An exact transcription of the data below, complete and unaltered, is the expected answer.

BEGIN Exercise data

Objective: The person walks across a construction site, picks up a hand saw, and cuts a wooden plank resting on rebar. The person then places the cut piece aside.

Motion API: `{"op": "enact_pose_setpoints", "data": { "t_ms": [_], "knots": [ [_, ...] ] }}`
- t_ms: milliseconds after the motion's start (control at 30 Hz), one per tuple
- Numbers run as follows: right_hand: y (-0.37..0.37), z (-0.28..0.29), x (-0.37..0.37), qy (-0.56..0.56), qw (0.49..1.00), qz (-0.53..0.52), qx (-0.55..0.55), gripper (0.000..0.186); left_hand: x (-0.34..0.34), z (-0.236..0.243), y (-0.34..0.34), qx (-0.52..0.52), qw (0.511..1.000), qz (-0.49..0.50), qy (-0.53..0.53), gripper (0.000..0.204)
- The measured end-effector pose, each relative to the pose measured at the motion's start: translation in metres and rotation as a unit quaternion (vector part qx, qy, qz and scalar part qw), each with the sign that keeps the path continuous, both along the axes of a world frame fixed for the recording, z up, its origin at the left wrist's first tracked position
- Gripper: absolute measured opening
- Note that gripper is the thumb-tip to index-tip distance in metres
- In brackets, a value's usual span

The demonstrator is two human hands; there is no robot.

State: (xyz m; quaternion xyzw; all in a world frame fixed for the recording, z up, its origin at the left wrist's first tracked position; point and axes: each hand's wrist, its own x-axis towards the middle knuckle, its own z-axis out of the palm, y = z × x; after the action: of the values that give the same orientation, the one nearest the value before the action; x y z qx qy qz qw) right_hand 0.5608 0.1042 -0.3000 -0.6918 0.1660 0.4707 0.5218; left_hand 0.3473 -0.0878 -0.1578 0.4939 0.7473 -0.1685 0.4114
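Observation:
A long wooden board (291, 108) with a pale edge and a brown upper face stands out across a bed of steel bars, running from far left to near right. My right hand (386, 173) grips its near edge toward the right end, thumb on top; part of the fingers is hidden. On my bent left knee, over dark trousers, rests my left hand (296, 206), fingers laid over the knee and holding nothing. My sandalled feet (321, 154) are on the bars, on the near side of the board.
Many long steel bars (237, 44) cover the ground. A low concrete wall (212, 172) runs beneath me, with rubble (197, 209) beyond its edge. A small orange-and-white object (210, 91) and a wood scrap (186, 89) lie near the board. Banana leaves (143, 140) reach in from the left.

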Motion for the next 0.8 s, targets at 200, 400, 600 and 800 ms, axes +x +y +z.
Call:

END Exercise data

Completed task
Objective: The person walks across a construction site, picks up a hand saw, and cuts a wooden plank resting on rebar. The person then places the cut piece aside.

Motion API: `{"op": "enact_pose_setpoints", "data": { "t_ms": [_], "knots": [ [_, ...] ] }}`
- t_ms: milliseconds after the motion's start (control at 30 Hz), one per tuple
- Numbers run as follows: right_hand: y (-0.37..0.37), z (-0.28..0.29), x (-0.37..0.37), qy (-0.56..0.56), qw (0.49..1.00), qz (-0.53..0.52), qx (-0.55..0.55), gripper (0.000..0.186); left_hand: x (-0.34..0.34), z (-0.236..0.243), y (-0.34..0.34), qx (-0.52..0.52), qw (0.511..1.000), qz (-0.49..0.50), qy (-0.53..0.53), gripper (0.000..0.204)
- The measured end-effector pose, each relative to the pose measured at the motion's start: translation in metres and rotation as a unit quaternion (vector part qx, qy, qz and scalar part qw), each with the sign that keeps the path continuous, both along the axes of a world frame fixed for the recording, z up, its origin at the left wrist's first tracked position
- Gripper: absolute measured opening
- Note that gripper is the thumb-tip to index-tip distance in metres
- In brackets, a value's usual span

The demonstrator is two human hands; there is no robot.

State: (xyz m; quaternion xyzw; all in a world frame fixed for the recording, z up, its origin at the left wrist's first tracked position; point and axes: each hand's wrist, its own x-axis towards the middle knuckle, its own z-axis out of the palm, y = z × x; after the action: of the values that give the same orientation, the one nearest the value before the action; x y z qx qy qz qw) right_hand 0.5608 0.1042 -0.3000 -0.6918 0.1660 0.4707 0.5218; left_hand 0.3473 -0.0878 -0.1578 0.4939 0.7473 -0.1685 0.4114
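Observation:
A long wooden board (291, 108) with a pale edge and a brown upper face stands out across a bed of steel bars, running from far left to near right. My right hand (386, 173) grips its near edge toward the right end, thumb on top; part of the fingers is hidden. On my bent left knee, over dark trousers, rests my left hand (296, 206), fingers laid over the knee and holding nothing. My sandalled feet (321, 154) are on the bars, on the near side of the board.
Many long steel bars (237, 44) cover the ground. A low concrete wall (212, 172) runs beneath me, with rubble (197, 209) beyond its edge. A small orange-and-white object (210, 91) and a wood scrap (186, 89) lie near the board. Banana leaves (143, 140) reach in from the left.
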
Motion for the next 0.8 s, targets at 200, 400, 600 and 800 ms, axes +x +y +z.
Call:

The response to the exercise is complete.